To develop a multibeam sonar system for high-resolution acoustic imaging, engineers must integrate the acoustic transducers and other analog components with the digital signal processing (DSP) components. In the past, analog and digital design were entirely separate processes: Engineers designed the piezoelectric elements of the transducers with tools based on finite-element methods and the digital components with signal processing tools. This approach often required numerous trial-and-error iterations, increasing costs and lead times. Further, starting the digital design without fully understanding the behavior and characteristics of the analog components often meant extensive rework of the digital design once the analog portion was finalized.

At NEC, we have implemented a new design approach for multibeam sonar systems based on Model-Based Design with MATLAB® and Simulink®. In a single environment, we model and simulate the analog transducers and the sound field in which they operate together with the DSP components (Figure 1). This approach enables us to optimize the entire system design earlier than ever before, verify its functionality and tune parameters on DSP and FPGA prototypes, and deliver the complete system on schedule.

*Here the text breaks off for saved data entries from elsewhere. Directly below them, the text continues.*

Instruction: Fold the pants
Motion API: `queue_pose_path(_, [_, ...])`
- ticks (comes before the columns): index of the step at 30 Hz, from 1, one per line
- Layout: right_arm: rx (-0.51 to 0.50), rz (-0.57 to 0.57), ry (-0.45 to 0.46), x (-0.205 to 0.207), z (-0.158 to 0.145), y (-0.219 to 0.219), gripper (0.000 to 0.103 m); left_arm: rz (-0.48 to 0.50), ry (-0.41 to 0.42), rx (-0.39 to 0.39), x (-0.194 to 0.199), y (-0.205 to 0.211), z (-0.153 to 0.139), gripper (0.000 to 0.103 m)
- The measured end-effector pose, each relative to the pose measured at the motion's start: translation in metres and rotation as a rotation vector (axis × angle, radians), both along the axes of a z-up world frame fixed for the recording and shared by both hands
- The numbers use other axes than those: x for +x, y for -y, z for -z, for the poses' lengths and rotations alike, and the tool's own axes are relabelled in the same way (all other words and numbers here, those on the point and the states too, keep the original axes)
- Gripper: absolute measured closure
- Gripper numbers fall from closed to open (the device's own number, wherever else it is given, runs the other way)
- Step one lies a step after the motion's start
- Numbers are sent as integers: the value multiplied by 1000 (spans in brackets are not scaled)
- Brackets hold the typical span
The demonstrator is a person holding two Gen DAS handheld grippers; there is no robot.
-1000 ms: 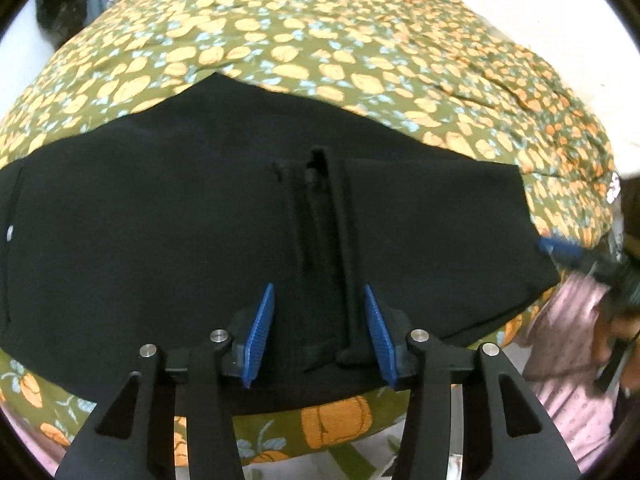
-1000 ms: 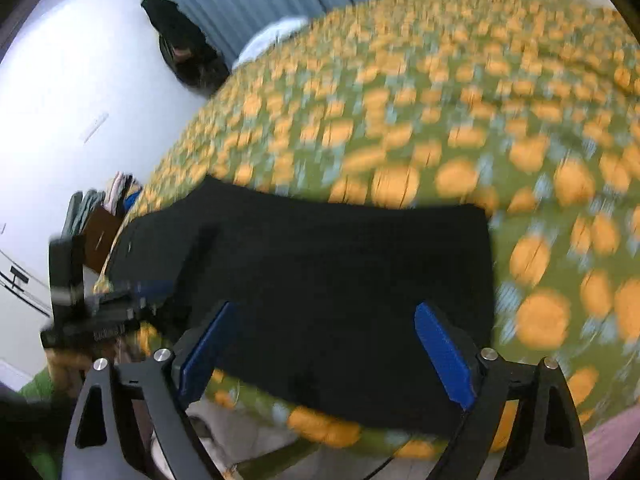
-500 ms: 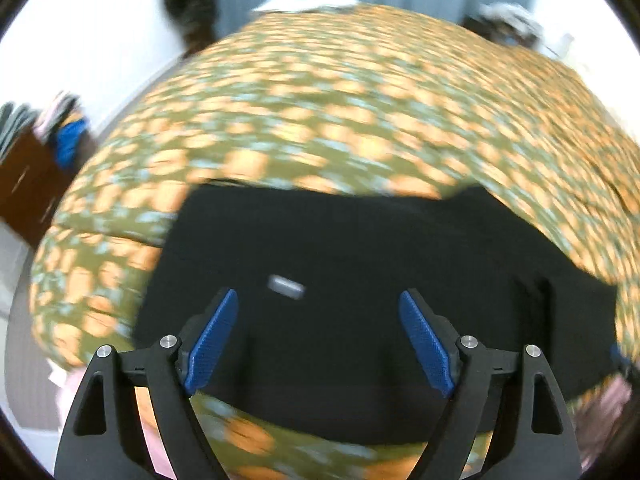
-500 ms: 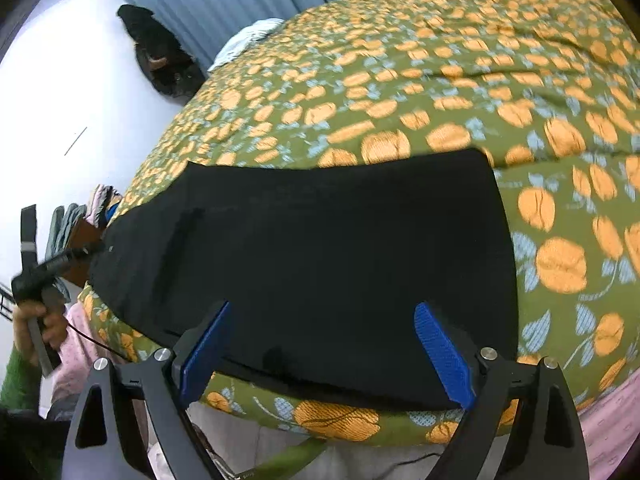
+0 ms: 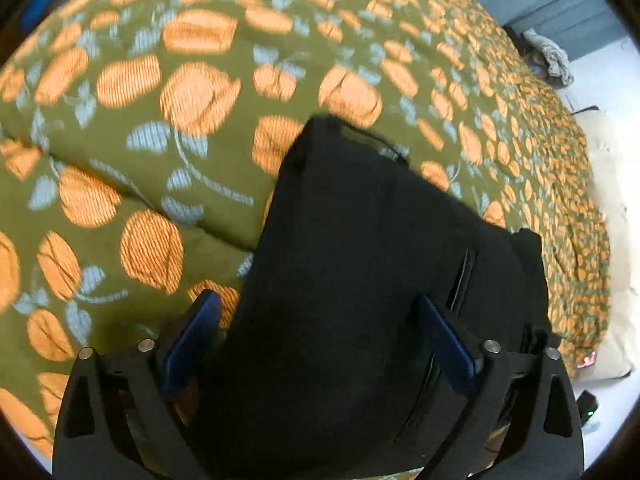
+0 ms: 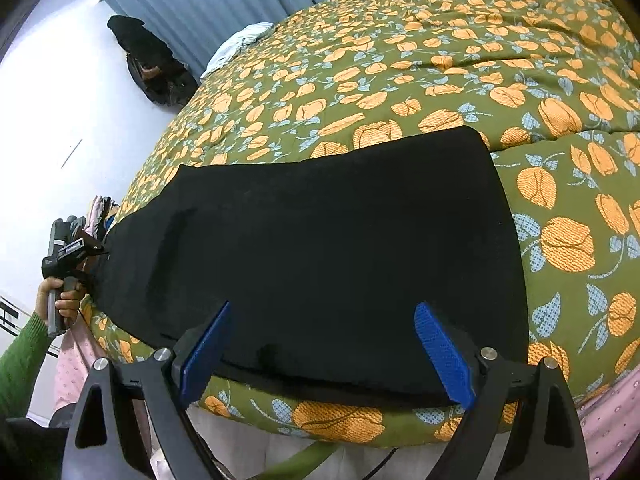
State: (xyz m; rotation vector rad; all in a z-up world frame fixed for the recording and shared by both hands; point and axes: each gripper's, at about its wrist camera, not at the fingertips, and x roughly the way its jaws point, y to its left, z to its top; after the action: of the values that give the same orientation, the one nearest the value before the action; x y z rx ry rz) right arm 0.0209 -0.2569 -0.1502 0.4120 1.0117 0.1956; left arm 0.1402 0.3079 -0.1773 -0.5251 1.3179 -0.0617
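1. Left wrist view: the left gripper (image 5: 318, 338) points steeply down over one end of the black pants (image 5: 360, 264). Its blue fingers (image 5: 194, 334) stand wide apart and are opening. Dark cloth lies below and between them, but the pads press on nothing. Picture slightly blurred.
2. Same view: the pants lie flat on a bed covered by a green quilt (image 5: 160, 128) with orange fruit print. A slit pocket (image 5: 462, 276) shows in the cloth near the right finger. A pale pillow (image 5: 608, 240) sits at the quilt's right edge.
3. Right wrist view: the right gripper (image 6: 324, 348) hovers over the near long edge of the pants (image 6: 320, 248), fingers (image 6: 442, 354) spread wide, holding nothing.
4. Same view: the pants stretch as one long black band across the quilt (image 6: 440, 60), close to the bed's near edge. At the far left end, a hand (image 6: 60, 298) in a green sleeve (image 6: 20, 364) grips the other gripper's handle just beside the cloth.
5. Background: blue-grey curtain (image 6: 224, 0), white wall, dark bundle (image 6: 148, 64) on the floor.
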Motion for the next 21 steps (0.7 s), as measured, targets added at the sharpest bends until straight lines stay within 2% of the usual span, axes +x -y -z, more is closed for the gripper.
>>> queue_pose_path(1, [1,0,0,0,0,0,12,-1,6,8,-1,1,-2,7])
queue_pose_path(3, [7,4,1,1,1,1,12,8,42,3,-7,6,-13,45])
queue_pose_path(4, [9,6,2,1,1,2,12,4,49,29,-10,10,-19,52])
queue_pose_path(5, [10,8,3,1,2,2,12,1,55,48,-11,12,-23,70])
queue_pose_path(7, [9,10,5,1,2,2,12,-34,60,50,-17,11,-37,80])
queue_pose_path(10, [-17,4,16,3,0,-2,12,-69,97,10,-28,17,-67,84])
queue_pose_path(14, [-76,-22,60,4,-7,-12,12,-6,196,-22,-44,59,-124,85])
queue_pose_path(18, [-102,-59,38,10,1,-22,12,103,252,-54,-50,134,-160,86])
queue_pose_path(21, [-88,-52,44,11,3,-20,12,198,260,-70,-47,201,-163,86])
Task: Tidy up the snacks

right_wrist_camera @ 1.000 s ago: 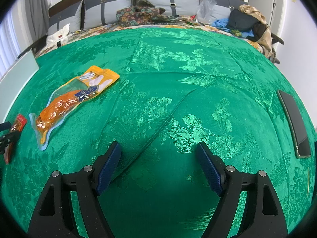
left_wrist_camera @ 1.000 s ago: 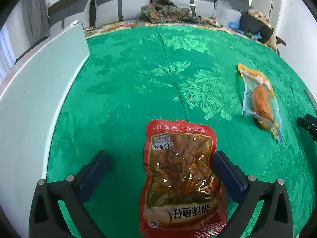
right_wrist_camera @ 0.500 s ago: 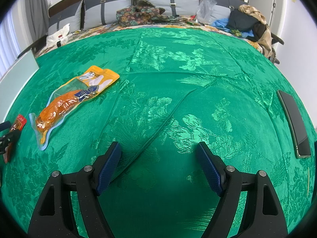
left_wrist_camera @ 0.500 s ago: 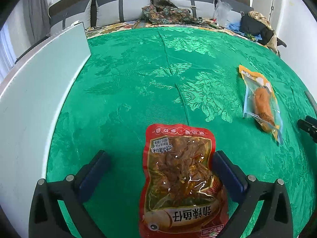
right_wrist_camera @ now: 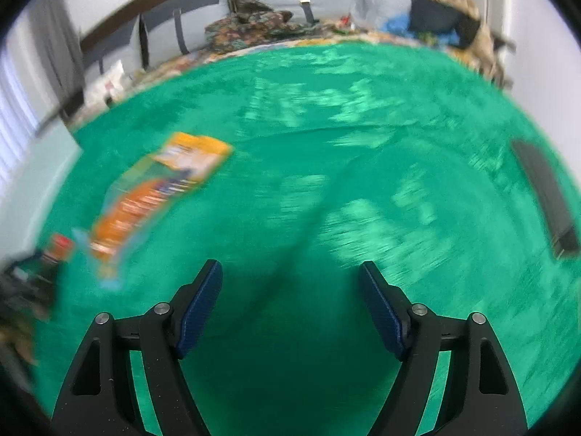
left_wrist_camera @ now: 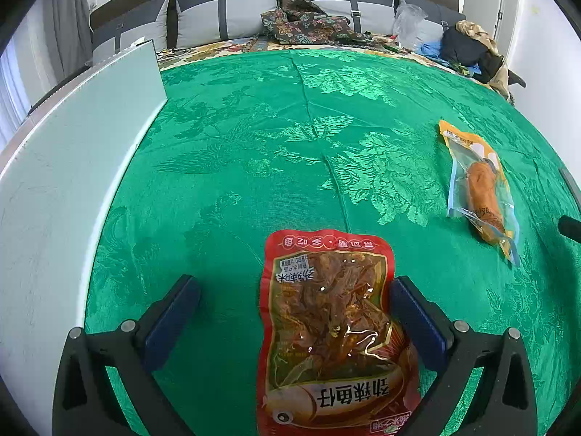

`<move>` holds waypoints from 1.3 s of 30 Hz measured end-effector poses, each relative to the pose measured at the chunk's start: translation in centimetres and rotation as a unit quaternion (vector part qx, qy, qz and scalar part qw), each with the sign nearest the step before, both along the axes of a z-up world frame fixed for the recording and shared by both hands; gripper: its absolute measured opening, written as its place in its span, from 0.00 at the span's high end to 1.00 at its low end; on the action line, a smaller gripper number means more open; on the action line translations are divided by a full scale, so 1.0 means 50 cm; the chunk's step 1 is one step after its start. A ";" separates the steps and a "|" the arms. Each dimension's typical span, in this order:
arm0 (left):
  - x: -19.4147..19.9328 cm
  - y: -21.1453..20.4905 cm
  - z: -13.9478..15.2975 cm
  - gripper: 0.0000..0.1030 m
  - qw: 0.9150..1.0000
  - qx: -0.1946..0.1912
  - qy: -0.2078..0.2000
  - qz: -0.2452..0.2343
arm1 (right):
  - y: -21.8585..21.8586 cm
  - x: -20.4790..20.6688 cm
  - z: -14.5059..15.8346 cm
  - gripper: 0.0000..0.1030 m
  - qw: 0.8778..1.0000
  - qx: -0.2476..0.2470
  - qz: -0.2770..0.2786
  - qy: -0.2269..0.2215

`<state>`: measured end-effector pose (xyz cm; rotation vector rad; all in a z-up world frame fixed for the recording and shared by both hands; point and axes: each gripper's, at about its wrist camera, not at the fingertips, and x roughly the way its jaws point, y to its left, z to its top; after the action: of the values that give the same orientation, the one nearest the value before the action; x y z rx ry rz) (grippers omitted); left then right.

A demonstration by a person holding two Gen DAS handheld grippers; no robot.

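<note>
The left gripper (left_wrist_camera: 295, 289) hangs over the green cloth (left_wrist_camera: 225, 152) with its jaws spread wide. A red pouch (left_wrist_camera: 332, 330) lies flat on the cloth between them, nearer the right-hand finger, whose pad sits just beside the pouch's edge or against it; the other finger stands well clear, so nothing is clamped. Beyond and to the right, well apart from the red pouch, an orange pouch (left_wrist_camera: 479, 185) lies flat on the cloth. A pale board (left_wrist_camera: 72, 167) runs along the cloth's left edge. At the far end, grey cushions (left_wrist_camera: 225, 14) line the wall, with patterned fabric and a heap of clothes before them.

The right wrist view is blurred. The right gripper (right_wrist_camera: 290, 279) is also spread wide, with only bare cloth between its fingers. The orange pouch (right_wrist_camera: 156, 192) lies off to its left, farther out. At the left edge the tip of the red pouch (right_wrist_camera: 58, 247) shows. A dark flat slab (right_wrist_camera: 544, 196) lies on the cloth at the far right.
</note>
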<state>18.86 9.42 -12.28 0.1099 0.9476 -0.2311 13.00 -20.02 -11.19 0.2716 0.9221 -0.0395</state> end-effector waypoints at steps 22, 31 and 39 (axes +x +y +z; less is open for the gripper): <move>0.000 0.001 0.000 0.00 1.000 0.000 0.000 0.000 | 0.130 0.037 0.007 0.23 0.980 -0.112 0.152 0.053; 0.000 0.001 0.000 0.00 1.000 0.000 0.000 0.000 | 0.109 0.088 0.099 0.23 0.982 -0.050 0.177 0.040; 0.000 0.002 0.000 0.00 1.000 0.000 0.000 0.000 | 0.243 0.186 0.020 0.23 0.978 -0.047 0.169 0.113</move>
<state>18.85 9.49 -12.26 0.1095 0.9483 -0.2305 22.27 -7.86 -10.19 0.0194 1.1801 0.2040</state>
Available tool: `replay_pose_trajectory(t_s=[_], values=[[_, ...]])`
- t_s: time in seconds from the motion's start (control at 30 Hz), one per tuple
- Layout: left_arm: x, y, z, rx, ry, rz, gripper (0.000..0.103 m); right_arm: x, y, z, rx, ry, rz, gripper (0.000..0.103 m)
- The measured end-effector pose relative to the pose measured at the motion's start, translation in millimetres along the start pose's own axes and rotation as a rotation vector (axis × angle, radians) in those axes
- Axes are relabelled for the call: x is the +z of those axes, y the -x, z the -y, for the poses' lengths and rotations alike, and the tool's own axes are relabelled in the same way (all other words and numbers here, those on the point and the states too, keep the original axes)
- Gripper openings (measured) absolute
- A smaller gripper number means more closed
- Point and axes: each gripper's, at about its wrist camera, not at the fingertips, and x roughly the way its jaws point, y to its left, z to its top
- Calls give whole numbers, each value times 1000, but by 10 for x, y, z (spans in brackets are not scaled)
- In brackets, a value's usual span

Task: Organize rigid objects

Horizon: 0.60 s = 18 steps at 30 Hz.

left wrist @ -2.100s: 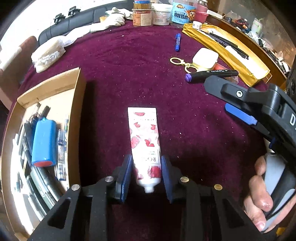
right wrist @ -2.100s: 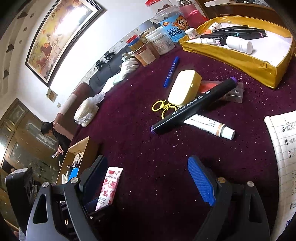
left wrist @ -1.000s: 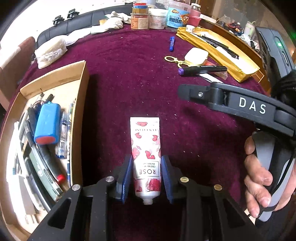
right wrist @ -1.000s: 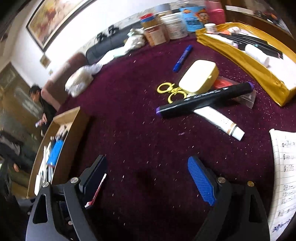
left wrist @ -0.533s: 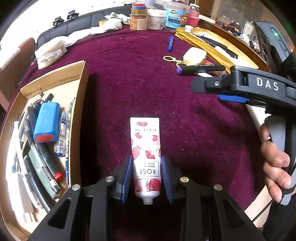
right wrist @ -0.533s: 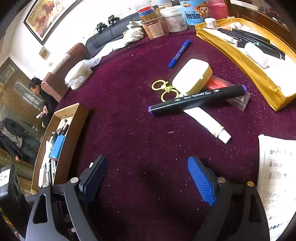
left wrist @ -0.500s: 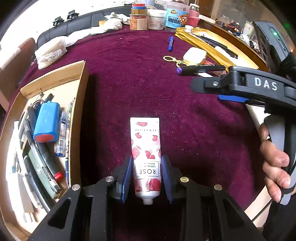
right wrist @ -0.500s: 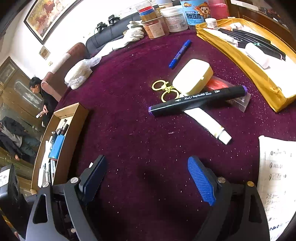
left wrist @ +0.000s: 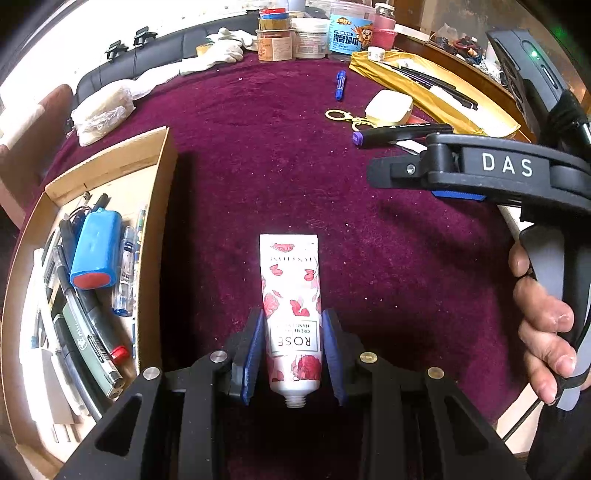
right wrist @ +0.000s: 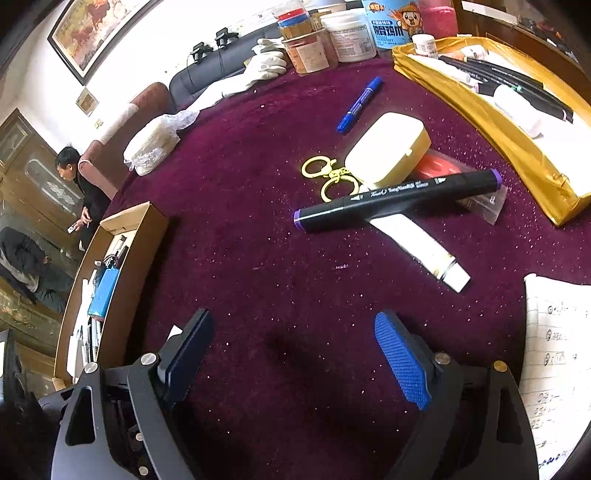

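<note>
The hand-cream tube (left wrist: 291,314), a flattened soft tube printed with red roses on white, cap missing and threaded neck exposed, lies over the burgundy velvet desk (left wrist: 258,177), clamped between the left gripper (left wrist: 293,356) fingers. The right gripper (right wrist: 295,354) fingers stand wide, empty.

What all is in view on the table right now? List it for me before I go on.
Hand cream tube: 1, white with red roses, between left gripper pads
Cardboard box: 1, brown, left, holds pens and a blue case
Black marker: 1, purple ends, lying across white tube
Cream case: 1, beside yellow key rings
Blue marker: 1, far centre
Gold tray: 1, right
Jars: several, far edge
Left gripper: shut on tube
Right gripper: open, empty
</note>
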Motion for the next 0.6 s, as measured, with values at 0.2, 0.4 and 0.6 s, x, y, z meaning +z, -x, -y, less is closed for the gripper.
replay_pose_trajectory(t_s=[0.2, 0.4, 0.6], values=[[-12, 5, 13, 10, -2, 6, 33, -8, 2, -19, -7, 16, 4, 89], [-18, 7, 16, 12, -4, 7, 33, -11, 1, -17, -9, 18, 5, 89], [-20, 9, 20, 11, -4, 7, 33, -8, -1, -14, -9, 20, 4, 89]])
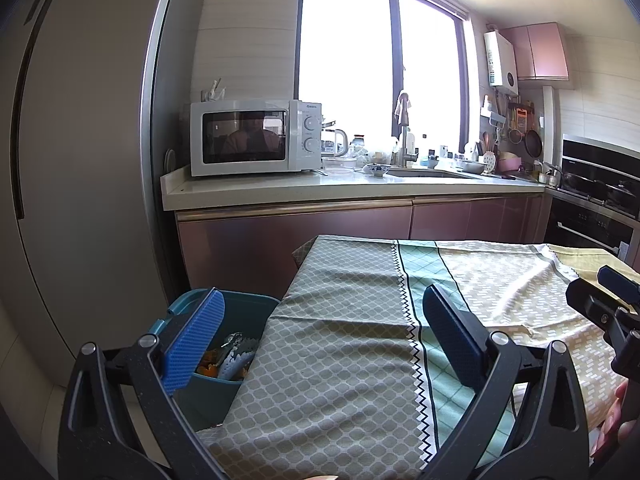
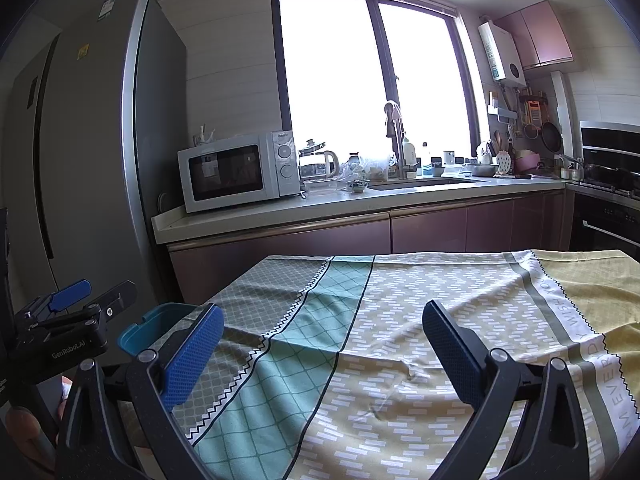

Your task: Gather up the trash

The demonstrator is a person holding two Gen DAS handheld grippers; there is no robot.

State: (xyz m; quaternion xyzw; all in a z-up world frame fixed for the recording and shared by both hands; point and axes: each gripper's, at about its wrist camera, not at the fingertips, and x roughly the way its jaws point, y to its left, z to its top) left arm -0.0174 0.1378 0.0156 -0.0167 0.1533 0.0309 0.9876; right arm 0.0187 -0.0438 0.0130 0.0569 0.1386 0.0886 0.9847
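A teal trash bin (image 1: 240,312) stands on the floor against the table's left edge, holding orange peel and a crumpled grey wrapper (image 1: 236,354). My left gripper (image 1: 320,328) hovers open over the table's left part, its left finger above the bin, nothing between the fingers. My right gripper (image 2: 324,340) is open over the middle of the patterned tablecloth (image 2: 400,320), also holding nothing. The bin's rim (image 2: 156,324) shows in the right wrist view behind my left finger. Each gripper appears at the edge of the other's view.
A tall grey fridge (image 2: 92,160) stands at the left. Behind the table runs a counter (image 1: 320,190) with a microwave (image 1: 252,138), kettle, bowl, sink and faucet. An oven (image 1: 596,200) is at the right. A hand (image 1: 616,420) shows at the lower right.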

Figure 1. High-level diagram of NEC's multibeam sonar system model.

Figure 1. High-level diagram of NEC's multibeam sonar system model.

Modeling the Sound Field and Transducers

We modeled the sound field and acoustic transducers in MATLAB with Phased Array System Toolbox™ and Symbolic Math Toolbox™. The sound field was modeled using partial differential equations; the behavior of the transducers was modeled using two transfer functions calculated using a spatial fast Fourier transform based on a far field approximation. We first calculated the velocity potential of the wave transmitted to the target and then calculated the velocity potential of the wave reflected back from the target (Figure 2). Next, we performed an inverse fast Fourier transform and calculated the time domain impulse response between the transducer’s transmitter and receiver.   

Figure 2. Diagram showing transmitted waves and waves reflected from the target and seabed.

Figure 2. Diagram showing transmitted waves and waves reflected from the target and seabed.

Our models took into account several natural phenomena, including the reflection coefficients of the target and seabed, the absorption of sound in water, underwater noise, and the acoustic shadow of the target on the seabed. To fine-tune the beam patterns used in our model, we systematically varied parameters including shading coefficients and transducer sensitivity across more than 100 simulations until the resulting acoustic image closely matched our ideal image.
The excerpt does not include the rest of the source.